__Problem__
In the entries below, the lines from the one with "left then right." through the one with "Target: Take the" are to be copied exactly; both ends count.

__Data records__
--- --- ---
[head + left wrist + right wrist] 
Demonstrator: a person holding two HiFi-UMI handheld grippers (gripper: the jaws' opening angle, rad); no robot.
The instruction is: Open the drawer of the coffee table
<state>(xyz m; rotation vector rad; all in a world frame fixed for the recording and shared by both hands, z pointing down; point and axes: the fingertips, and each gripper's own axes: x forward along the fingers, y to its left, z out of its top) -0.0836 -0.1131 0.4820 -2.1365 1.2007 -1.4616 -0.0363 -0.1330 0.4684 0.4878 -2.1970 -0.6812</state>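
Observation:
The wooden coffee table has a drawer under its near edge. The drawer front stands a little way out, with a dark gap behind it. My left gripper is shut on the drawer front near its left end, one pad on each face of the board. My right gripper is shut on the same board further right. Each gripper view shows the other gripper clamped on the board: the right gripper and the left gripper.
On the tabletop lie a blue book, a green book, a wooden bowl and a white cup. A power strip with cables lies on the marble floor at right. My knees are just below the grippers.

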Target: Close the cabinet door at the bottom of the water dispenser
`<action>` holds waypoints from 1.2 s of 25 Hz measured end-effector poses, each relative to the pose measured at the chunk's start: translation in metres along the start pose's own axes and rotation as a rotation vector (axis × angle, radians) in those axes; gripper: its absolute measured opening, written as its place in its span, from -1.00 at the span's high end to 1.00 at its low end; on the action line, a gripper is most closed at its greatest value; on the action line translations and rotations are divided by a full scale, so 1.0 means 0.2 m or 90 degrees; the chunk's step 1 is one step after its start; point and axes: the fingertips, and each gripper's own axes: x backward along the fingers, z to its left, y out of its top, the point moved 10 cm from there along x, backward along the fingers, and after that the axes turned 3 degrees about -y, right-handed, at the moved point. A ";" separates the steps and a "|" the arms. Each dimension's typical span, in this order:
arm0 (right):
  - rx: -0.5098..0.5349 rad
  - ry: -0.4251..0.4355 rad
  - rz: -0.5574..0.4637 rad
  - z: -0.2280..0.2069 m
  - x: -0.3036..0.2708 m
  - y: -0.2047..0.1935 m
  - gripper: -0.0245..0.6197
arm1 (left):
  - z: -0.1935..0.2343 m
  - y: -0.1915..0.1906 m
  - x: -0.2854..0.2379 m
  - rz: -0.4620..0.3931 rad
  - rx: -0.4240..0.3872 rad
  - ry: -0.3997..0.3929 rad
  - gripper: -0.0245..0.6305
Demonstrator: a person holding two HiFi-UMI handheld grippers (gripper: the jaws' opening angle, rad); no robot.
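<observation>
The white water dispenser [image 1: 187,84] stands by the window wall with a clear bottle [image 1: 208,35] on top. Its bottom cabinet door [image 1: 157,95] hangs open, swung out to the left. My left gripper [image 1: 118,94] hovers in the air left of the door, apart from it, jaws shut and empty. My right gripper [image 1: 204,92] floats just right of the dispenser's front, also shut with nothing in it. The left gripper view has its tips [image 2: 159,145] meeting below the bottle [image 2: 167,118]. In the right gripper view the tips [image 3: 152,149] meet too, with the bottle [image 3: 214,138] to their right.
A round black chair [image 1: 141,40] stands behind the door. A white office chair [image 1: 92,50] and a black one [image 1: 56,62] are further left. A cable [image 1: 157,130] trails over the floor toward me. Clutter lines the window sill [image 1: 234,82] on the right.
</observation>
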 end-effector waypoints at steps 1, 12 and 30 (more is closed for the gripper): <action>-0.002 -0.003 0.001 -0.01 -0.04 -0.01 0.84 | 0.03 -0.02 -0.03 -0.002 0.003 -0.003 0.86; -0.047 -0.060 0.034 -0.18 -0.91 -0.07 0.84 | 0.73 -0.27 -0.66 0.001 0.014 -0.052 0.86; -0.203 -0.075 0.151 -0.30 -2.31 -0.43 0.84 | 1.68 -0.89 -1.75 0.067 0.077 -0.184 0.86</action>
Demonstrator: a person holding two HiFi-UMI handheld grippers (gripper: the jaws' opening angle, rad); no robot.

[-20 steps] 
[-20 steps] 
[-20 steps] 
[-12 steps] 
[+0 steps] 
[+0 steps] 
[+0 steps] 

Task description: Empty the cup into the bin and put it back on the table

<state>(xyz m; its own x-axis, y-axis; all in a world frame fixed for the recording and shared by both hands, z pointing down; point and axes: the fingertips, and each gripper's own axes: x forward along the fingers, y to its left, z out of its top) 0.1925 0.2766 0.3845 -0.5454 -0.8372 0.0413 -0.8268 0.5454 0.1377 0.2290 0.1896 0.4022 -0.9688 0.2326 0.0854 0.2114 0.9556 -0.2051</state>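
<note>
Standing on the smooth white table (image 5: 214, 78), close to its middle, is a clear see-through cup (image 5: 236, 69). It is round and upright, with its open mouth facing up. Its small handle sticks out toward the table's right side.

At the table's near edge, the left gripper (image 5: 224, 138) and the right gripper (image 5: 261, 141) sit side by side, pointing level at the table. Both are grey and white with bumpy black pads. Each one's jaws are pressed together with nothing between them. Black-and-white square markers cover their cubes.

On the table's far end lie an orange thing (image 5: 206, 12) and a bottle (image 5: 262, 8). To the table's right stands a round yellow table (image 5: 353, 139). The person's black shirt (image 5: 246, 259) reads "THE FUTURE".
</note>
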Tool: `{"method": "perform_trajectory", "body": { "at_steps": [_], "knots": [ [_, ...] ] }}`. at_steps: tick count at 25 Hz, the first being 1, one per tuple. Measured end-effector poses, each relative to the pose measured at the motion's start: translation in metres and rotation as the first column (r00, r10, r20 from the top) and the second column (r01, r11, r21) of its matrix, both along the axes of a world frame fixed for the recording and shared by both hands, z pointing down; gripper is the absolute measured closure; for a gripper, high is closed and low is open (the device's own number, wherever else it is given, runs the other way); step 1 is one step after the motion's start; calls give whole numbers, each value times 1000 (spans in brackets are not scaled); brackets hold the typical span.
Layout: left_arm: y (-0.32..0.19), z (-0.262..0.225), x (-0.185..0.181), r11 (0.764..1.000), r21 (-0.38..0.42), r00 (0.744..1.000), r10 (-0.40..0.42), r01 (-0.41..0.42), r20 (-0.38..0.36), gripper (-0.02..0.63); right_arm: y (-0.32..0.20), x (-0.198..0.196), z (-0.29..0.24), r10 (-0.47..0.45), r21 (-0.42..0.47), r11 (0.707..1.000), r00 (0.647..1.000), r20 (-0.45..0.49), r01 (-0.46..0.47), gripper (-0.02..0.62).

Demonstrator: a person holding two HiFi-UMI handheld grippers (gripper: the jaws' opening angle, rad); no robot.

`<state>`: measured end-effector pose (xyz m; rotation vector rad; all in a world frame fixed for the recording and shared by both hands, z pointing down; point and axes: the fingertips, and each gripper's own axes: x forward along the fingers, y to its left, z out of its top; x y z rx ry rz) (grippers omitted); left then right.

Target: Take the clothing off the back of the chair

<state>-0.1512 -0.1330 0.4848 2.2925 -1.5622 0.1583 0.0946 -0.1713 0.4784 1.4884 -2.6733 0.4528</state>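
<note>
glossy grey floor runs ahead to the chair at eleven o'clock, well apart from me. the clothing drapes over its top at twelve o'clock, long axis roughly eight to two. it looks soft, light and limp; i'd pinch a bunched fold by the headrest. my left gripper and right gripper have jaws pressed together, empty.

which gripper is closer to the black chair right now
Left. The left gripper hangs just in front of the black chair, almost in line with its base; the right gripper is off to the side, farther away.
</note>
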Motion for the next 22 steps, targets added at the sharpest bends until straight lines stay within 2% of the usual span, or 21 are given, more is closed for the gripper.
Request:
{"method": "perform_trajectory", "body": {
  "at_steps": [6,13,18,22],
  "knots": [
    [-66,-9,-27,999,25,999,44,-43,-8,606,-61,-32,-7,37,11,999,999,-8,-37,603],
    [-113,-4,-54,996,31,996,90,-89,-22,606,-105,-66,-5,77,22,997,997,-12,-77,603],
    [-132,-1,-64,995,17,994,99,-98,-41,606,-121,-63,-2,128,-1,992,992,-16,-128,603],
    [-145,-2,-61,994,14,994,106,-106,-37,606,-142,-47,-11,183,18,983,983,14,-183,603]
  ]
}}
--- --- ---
__Finished exercise__
`<state>`: measured end-effector pose (xyz m; rotation vector rad; all in a world frame fixed for the recording and shared by both hands, z pointing down; point and axes: the fingertips, and each gripper's own axes: x forward along the fingers, y to its left, z out of its top; x y z rx ry rz) (grippers omitted); left then right.

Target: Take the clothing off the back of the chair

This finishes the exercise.